After locating "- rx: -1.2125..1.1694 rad" in the listing below, copy that line and each one after it exactly, ending with the line that has "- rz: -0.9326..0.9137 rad".

◆ DATA BELOW:
########################################

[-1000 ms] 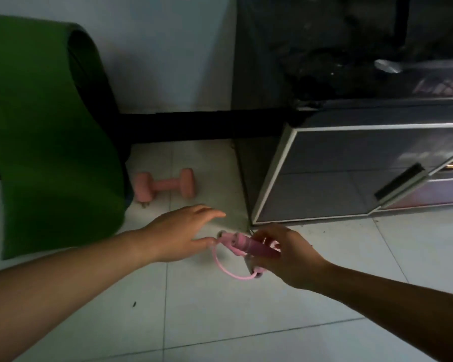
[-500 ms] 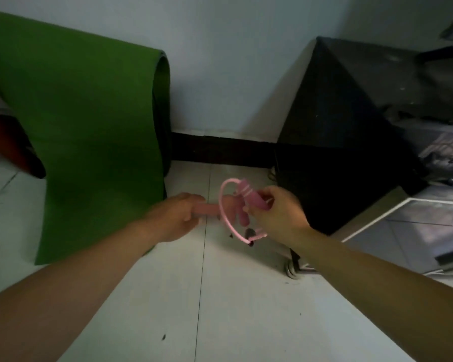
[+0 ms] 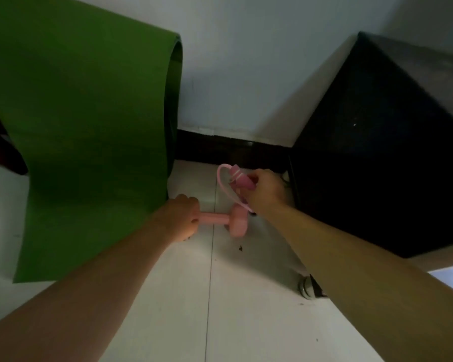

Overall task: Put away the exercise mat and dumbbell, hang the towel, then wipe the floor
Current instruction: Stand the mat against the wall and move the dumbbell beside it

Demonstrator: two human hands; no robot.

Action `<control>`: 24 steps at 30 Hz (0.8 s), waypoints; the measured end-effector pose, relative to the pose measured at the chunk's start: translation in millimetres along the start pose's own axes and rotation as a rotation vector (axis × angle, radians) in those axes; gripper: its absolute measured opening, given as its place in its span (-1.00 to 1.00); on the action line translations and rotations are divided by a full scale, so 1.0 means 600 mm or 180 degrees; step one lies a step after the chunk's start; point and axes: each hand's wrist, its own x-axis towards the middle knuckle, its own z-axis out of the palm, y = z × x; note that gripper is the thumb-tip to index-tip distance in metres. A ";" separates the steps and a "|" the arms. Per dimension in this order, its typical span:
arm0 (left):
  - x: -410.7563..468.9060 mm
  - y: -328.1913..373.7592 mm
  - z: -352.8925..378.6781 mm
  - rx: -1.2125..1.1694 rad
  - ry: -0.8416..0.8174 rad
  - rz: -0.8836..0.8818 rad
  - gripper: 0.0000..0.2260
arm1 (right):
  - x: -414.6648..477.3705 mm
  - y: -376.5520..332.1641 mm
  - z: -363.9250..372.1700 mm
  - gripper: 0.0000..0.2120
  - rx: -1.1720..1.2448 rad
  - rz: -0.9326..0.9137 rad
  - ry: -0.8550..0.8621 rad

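Closing now, the left hand (image 3: 179,218) is curling round the bar of the pink dumbbell (image 3: 221,221) it was only reaching for a moment ago, low on the floor (image 3: 168,296) between the green exercise mat (image 3: 89,126), left, and the black cabinet (image 3: 377,165), right. The right hand (image 3: 266,193) is clutching a pink skipping rope (image 3: 239,178), so that small, dense, smooth weight is probably wanting a firm mid-bar grip.

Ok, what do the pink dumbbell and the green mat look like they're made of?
Dumbbell: probably a matte vinyl or rubber coating, given its even pink, glare-free surface; the core is hidden. Mat: likely soft foam, matte, since it stands loosely curled and shows a thick edge.
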 end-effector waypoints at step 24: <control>-0.053 0.022 0.012 0.0116 0.0049 -0.0264 -0.37 | -0.087 0.041 0.015 -0.70 0.0560 -0.0105 -0.0248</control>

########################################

◆ WRITTEN ANSWER:
  - rx: -1.2125..1.1694 rad
  - ry: -0.8416..0.8174 rad
  - rz: -0.8836..0.8818 rad
  - gripper: 0.0000..0.2260
arm1 (right):
  - x: -414.6648..477.3705 mm
  - y: -376.5520..332.1641 mm
  - z: -363.9250..372.1700 mm
  - gripper: 0.0000..0.2120
  - rx: -1.1720..1.2448 rad
  - rz: -0.9326..0.9137 rad

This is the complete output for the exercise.